* Problem requirements:
Without changing a character, output all of the records.

* Records shown:
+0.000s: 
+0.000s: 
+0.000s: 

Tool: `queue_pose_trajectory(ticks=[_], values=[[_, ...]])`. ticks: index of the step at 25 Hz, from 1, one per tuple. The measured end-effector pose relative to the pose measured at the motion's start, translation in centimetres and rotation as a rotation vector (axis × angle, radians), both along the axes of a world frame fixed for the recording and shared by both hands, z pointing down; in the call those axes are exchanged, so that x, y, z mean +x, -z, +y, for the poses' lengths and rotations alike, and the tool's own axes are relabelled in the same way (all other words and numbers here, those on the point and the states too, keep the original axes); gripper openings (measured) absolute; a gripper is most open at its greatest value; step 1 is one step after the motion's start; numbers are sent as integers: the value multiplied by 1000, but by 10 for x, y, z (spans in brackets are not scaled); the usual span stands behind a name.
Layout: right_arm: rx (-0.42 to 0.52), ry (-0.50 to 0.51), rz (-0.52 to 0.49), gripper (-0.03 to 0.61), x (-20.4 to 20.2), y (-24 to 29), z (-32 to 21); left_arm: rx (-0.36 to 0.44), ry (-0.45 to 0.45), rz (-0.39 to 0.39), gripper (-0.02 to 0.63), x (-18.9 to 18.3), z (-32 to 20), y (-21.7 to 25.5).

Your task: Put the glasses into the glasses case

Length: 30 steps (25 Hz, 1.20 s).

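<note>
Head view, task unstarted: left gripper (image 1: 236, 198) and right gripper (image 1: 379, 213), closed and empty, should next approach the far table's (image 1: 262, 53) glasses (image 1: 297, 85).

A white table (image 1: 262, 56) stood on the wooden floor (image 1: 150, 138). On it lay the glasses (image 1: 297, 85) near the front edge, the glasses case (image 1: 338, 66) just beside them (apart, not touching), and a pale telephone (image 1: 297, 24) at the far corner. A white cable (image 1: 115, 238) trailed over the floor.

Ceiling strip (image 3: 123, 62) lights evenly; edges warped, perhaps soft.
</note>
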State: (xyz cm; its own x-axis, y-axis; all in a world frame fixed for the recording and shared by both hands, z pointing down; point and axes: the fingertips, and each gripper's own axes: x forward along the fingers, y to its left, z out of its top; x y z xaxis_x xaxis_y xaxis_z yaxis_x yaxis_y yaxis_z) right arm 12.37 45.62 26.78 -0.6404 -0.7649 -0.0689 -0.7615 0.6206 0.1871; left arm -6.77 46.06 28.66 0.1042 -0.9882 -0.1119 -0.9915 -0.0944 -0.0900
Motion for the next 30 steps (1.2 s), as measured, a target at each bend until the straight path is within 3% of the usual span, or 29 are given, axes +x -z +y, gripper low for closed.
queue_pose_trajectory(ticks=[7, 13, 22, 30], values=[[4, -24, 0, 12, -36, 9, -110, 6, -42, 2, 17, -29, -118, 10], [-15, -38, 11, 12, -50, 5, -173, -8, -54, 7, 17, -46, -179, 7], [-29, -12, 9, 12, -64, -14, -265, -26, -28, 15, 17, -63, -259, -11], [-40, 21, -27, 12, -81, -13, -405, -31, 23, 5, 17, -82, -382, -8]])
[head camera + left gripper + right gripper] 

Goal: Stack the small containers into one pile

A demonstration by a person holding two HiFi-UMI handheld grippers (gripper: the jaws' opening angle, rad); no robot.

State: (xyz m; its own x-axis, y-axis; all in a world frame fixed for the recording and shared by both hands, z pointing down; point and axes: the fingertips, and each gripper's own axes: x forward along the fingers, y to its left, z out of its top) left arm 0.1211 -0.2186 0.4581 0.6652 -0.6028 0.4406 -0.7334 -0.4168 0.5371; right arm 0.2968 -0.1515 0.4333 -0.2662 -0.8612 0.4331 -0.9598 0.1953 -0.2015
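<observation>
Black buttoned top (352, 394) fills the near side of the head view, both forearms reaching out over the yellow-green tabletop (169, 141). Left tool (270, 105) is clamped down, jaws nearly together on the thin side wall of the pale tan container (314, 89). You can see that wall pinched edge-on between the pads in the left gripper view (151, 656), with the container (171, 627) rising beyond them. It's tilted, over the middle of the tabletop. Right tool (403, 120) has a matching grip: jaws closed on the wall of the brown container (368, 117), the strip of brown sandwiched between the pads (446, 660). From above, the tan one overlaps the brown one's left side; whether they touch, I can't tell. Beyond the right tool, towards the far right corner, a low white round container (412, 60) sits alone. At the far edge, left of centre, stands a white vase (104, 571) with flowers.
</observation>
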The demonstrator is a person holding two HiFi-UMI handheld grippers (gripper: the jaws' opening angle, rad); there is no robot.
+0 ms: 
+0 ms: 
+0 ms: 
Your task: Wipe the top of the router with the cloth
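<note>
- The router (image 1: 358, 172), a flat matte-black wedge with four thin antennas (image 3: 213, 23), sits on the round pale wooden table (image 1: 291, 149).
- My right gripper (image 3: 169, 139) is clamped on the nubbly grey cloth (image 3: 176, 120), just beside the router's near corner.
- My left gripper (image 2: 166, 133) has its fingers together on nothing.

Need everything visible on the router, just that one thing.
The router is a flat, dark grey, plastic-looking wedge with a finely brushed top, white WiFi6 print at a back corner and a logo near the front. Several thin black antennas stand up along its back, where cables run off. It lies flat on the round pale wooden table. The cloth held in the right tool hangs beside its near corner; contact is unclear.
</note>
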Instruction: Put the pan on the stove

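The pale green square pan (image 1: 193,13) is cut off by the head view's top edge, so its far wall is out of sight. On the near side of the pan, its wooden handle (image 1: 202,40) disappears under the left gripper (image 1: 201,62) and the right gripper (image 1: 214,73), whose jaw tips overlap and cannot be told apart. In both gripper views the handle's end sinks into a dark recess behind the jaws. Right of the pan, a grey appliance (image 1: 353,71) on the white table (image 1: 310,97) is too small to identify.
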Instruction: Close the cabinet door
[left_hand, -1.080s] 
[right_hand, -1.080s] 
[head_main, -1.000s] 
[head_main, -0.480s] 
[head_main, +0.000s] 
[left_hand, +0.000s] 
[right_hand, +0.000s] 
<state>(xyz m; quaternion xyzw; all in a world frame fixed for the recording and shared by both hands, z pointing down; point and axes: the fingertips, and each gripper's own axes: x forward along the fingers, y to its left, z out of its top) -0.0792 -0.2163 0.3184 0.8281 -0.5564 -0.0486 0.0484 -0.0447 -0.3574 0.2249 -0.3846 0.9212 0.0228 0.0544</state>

* Answer box:
+0.000s: 
+0.000s: 
+0.000s: 

Tool: `queue_pose_trajectory(ticks=[_], values=[[_, ...]])`. ticks: index of the step at 25 Hz, from 1, one per tuple. The measured end-effector pose relative to the pose measured at the motion's start, translation in centimetres and rotation as a rotation vector (axis × angle, radians), both along the axes of a world frame fixed for the recording and shared by both hands, z pointing down; in the call those axes are exchanged, so that x, y, z mean +x, -z, +y, for the poses' lengths and rotations alike, and the tool's own axes are relabelled in the same way (all other words and numbers here, those on the point and the states too, keep the original axes); gripper openings (measured) absolute; a gripper is most open at its greatest value; step 1 is one step after the motion's start; numbers are sent as integers: the value multiplied by 1000, but by 10 for x, y, z (spans in brackets are not scaled); the usual span stands behind a name.
Layout: right_arm: rx (-0.42 to 0.52), ry (-0.50 to 0.51), rz (-0.52 to 0.49), gripper (-0.03 to 0.61), x (-20.4 to 20.2), y (-24 to 29), z (-32 to 21); left_arm: rx (-0.36 to 0.44), ry (-0.45 to 0.45), rz (-0.39 to 0.39), gripper (-0.02 to 0.63), x (-18.9 to 18.3), z (-32 to 20), y (-21.7 to 25.5).

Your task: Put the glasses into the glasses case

Length: 30 steps (25 Hz, 1.20 s).

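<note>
Head view, task unstarted: left gripper (image 1: 236, 198) and right gripper (image 1: 379, 213), closed and empty, should next approach the far table's (image 1: 262, 53) glasses (image 1: 297, 85).

A white table (image 1: 262, 56) stood on the wooden floor (image 1: 150, 138). On it lay the glasses (image 1: 297, 85) near the front edge, the glasses case (image 1: 338, 66) just beside them (apart, not touching), and a pale telephone (image 1: 297, 24) at the far corner. A white cable (image 1: 115, 238) trailed over the floor.

Ceiling strip (image 3: 123, 62) lights evenly; edges warped, perhaps soft.
</note>
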State: (xyz cm; its own x-axis, y-axis; all in a world frame fixed for the recording and shared by both hands, z pointing down; point and axes: the fingertips, and each gripper's own axes: x forward along the fingers, y to its left, z out of its top; x y z xaxis_x xaxis_y xaxis_z yaxis_x yaxis_y yaxis_z) right arm 12.37 45.62 26.78 -0.6404 -0.7649 -0.0689 -0.7615 0.6206 0.1871; left arm -6.77 46.06 28.66 0.1042 -0.9882 -0.1119 -0.9915 -0.0944 -0.0900
Motion for the next 30 steps (1.2 s), as measured, a target at each bend until the straight path is within 3% of the usual span, or 29 are given, axes +x -z +y, gripper low for closed.
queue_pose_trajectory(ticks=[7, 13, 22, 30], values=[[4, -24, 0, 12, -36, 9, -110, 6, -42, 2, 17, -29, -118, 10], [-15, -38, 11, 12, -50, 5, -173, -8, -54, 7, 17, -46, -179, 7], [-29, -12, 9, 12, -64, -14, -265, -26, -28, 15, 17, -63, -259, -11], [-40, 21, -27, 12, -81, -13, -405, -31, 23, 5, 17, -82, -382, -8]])
[head camera + left gripper + right gripper] 

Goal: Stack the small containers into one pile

A demonstration by a person holding two HiFi-UMI handheld grippers (gripper: the jaws' opening angle, rad); no robot.

State: (xyz m; its own x-axis, y-axis; all in a world frame fixed for the recording and shared by both hands, z pointing down; point and axes: the fingertips, and each gripper's own axes: x forward along the fingers, y to its left, z out of its top) left arm 0.1211 -0.2186 0.4581 0.6652 -0.6028 0.4406 -0.7334 -0.4168 0.5371; right arm 0.2968 -0.1515 0.4333 -0.2662 -0.8612 0.4331 -0.9598 0.1953 -0.2015
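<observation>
Black buttoned top (352, 394) fills the near side of the head view, both forearms reaching out over the yellow-green tabletop (169, 141). Left tool (270, 105) is clamped down, jaws nearly together on the thin side wall of the pale tan container (314, 89). You can see that wall pinched edge-on between the pads in the left gripper view (151, 656), with the container (171, 627) rising beyond them. It's tilted, over the middle of the tabletop. Right tool (403, 120) has a matching grip: jaws closed on the wall of the brown container (368, 117), the strip of brown sandwiched between the pads (446, 660). From above, the tan one overlaps the brown one's left side; whether they touch, I can't tell. Beyond the right tool, towards the far right corner, a low white round container (412, 60) sits alone. At the far edge, left of centre, stands a white vase (104, 571) with flowers.
</observation>
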The demonstrator is a person holding two HiFi-UMI handheld grippers (gripper: the jaws' opening angle, rad); there is no robot.
+0 ms: 
+0 ms: 
+0 ms: 
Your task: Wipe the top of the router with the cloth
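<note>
- The router (image 1: 358, 172), a flat matte-black wedge with four thin antennas (image 3: 213, 23), sits on the round pale wooden table (image 1: 291, 149).
- My right gripper (image 3: 169, 139) is clamped on the nubbly grey cloth (image 3: 176, 120), just beside the router's near corner.
- My left gripper (image 2: 166, 133) has its fingers together on nothing.

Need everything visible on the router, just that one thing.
The router is a flat, dark grey, plastic-looking wedge with a finely brushed top, white WiFi6 print at a back corner and a logo near the front. Several thin black antennas stand up along its back, where cables run off. It lies flat on the round pale wooden table. The cloth held in the right tool hangs beside its near corner; contact is unclear.
</note>
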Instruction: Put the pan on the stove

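The pale green square pan (image 1: 193,13) is cut off by the head view's top edge, so its far wall is out of sight. On the near side of the pan, its wooden handle (image 1: 202,40) disappears under the left gripper (image 1: 201,62) and the right gripper (image 1: 214,73), whose jaw tips overlap and cannot be told apart. In both gripper views the handle's end sinks into a dark recess behind the jaws. Right of the pan, a grey appliance (image 1: 353,71) on the white table (image 1: 310,97) is too small to identify.
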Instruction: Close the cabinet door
[left_hand, -1.080s] 
[right_hand, -1.080s] 
[head_main, -1.000s] 
[head_main, -0.480s] 
[head_main, +0.000s] 
[left_hand, +0.000s] 
[right_hand, +0.000s] 
<state>(xyz m; quaternion xyzw; all in a world frame fixed for the recording and shared by both hands, z pointing down; point and axes: the fingertips, and each gripper's own axes: x forward along the fingers, y to its left, z out of its top) -0.0792 -0.2163 0.3184 0.8281 -0.5564 -0.0486 0.0484 -0.0447 -0.3574 0.2249 -0.3846 0.9212 0.0228 0.0544</state>

What the answer needed to say has been said.